§ Supplied data
============================================================

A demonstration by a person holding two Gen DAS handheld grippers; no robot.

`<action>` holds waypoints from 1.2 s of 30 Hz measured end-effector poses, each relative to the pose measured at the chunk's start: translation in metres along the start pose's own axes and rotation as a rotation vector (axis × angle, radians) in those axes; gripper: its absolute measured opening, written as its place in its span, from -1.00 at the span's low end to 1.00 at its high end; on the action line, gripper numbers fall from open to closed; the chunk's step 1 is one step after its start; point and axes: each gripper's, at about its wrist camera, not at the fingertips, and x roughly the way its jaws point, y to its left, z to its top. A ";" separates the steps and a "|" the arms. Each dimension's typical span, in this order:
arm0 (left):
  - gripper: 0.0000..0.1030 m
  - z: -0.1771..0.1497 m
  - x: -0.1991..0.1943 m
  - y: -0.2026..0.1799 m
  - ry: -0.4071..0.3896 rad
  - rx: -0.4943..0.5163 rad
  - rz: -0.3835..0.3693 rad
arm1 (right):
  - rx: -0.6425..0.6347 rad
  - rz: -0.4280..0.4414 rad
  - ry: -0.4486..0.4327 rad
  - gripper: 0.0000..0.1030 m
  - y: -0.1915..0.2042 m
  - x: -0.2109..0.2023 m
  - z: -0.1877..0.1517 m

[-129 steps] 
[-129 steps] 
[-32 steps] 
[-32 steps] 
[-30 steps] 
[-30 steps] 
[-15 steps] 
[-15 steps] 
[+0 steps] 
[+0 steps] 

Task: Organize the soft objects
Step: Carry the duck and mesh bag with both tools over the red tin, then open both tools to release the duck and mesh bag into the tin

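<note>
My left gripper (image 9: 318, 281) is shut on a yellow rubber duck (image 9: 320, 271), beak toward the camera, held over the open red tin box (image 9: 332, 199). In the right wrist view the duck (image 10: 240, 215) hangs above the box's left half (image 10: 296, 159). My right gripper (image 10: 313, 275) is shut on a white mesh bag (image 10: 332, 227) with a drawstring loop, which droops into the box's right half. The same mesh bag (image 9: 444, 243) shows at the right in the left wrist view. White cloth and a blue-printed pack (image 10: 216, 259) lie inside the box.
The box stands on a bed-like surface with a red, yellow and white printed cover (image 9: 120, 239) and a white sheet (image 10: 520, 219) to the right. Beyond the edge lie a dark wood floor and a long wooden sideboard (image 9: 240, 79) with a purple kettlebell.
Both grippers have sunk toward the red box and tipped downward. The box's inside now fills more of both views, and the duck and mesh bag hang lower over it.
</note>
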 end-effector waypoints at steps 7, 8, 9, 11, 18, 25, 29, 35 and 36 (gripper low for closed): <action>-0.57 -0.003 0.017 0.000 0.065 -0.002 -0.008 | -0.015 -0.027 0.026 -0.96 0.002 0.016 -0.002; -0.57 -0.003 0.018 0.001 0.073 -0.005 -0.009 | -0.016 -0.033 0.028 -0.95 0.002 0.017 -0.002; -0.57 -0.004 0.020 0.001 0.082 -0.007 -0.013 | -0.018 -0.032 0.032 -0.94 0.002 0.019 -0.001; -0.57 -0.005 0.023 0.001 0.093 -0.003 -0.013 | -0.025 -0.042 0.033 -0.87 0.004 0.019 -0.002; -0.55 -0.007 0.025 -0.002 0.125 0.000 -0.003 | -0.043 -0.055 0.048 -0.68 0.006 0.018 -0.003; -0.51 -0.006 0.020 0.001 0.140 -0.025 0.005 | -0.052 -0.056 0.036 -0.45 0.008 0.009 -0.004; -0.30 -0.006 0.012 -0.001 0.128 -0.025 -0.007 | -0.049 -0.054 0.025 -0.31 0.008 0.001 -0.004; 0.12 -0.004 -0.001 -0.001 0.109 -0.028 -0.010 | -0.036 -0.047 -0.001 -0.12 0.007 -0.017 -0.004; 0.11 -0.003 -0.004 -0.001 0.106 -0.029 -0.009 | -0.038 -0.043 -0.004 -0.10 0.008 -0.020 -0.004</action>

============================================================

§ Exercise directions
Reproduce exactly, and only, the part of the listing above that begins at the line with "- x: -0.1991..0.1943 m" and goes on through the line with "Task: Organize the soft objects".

§ Problem solution
  - x: -0.1991..0.1943 m
  - y: -0.2026..0.1799 m
  - ry: -0.4071..0.3896 rad
  - rx: -0.4943..0.5163 rad
  - rz: -0.3835..0.3693 rad
arm1 (right):
  - rx: -0.6425..0.6347 rad
  - rz: -0.4280..0.4414 rad
  - ry: -0.4486..0.4327 rad
  - gripper: 0.0000..0.1030 m
  - y: -0.1915..0.2042 m
  - x: -0.2109..0.2023 m
  - z: -0.1877..0.1517 m

[-129 steps] 
[-129 steps] 
[-32 steps] 
[-32 steps] 
[-30 steps] 
[-30 steps] 
[-15 steps] 
[-15 steps] 
[+0 steps] 
[+0 steps] 

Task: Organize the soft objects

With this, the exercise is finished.